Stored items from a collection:
----------

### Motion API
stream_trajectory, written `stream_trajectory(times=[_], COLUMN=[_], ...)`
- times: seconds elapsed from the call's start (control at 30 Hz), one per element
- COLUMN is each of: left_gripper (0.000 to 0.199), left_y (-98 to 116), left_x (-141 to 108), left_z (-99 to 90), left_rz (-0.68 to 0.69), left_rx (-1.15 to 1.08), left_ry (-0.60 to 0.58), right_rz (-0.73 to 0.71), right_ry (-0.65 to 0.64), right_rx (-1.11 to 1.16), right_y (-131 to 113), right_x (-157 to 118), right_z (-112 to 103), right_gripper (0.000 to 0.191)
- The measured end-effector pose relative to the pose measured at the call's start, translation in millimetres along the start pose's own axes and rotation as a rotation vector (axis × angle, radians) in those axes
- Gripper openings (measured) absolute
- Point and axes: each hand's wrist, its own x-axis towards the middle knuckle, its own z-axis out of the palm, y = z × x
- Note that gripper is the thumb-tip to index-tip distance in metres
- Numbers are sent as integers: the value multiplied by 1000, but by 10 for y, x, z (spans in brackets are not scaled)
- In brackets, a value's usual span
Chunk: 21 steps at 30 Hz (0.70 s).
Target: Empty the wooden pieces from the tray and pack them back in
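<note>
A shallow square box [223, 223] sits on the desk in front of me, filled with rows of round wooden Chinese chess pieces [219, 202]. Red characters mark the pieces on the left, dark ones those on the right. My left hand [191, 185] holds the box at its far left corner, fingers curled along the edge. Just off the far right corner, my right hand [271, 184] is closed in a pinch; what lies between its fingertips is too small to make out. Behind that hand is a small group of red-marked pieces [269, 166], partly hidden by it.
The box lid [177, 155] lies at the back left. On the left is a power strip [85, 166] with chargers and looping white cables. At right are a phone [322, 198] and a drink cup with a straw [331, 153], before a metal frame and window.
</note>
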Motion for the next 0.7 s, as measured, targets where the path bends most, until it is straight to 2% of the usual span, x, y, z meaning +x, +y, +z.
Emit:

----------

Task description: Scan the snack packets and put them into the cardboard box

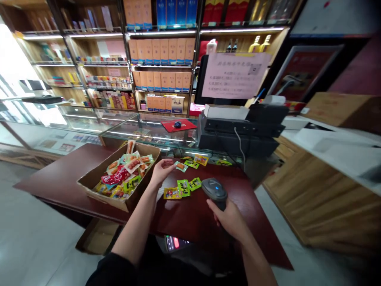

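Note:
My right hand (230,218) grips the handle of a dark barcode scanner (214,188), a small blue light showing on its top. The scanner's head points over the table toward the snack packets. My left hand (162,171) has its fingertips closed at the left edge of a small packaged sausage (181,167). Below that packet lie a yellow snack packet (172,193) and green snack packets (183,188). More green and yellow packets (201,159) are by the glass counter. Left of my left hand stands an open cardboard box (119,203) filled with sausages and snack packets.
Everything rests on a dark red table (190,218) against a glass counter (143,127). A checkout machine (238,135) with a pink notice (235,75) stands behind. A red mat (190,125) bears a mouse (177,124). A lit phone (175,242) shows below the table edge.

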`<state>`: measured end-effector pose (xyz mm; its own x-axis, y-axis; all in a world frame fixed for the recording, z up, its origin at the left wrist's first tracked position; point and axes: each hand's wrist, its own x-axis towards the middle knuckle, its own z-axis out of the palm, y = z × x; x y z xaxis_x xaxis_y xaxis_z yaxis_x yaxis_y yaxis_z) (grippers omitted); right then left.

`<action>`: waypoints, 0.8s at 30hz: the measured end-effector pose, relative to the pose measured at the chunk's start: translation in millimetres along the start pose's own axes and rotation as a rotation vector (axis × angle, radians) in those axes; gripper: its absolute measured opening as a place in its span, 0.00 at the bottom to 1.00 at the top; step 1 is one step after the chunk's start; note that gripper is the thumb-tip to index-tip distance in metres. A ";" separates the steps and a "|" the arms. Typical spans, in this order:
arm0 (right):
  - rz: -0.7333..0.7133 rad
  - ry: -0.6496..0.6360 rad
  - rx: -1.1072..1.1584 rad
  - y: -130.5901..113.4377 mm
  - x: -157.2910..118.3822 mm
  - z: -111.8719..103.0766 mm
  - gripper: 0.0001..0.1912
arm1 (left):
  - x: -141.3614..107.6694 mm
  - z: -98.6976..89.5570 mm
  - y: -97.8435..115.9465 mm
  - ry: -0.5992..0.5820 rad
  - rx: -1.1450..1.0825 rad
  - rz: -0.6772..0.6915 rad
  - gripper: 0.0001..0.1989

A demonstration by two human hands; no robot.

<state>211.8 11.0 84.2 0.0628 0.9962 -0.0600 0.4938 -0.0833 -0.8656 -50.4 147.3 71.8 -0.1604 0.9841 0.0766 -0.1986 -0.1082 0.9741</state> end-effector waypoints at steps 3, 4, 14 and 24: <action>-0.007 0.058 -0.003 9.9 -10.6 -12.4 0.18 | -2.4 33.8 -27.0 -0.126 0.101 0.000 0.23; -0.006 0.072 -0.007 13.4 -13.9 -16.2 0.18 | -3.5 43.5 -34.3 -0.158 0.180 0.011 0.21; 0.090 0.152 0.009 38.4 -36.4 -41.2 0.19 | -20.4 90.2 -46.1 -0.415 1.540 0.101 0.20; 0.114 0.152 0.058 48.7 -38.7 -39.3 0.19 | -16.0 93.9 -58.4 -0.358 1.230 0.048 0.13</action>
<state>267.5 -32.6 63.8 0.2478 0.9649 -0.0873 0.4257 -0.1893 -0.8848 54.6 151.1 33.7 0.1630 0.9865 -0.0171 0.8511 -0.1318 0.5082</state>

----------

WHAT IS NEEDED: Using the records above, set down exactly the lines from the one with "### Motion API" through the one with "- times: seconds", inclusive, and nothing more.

RESPONSE FOR THIS EXERCISE:
### Motion API
stream_trajectory, written `stream_trajectory(times=[_], COLUMN=[_], ...)`
- times: seconds elapsed from the call's start (control at 30 Hz), one per element

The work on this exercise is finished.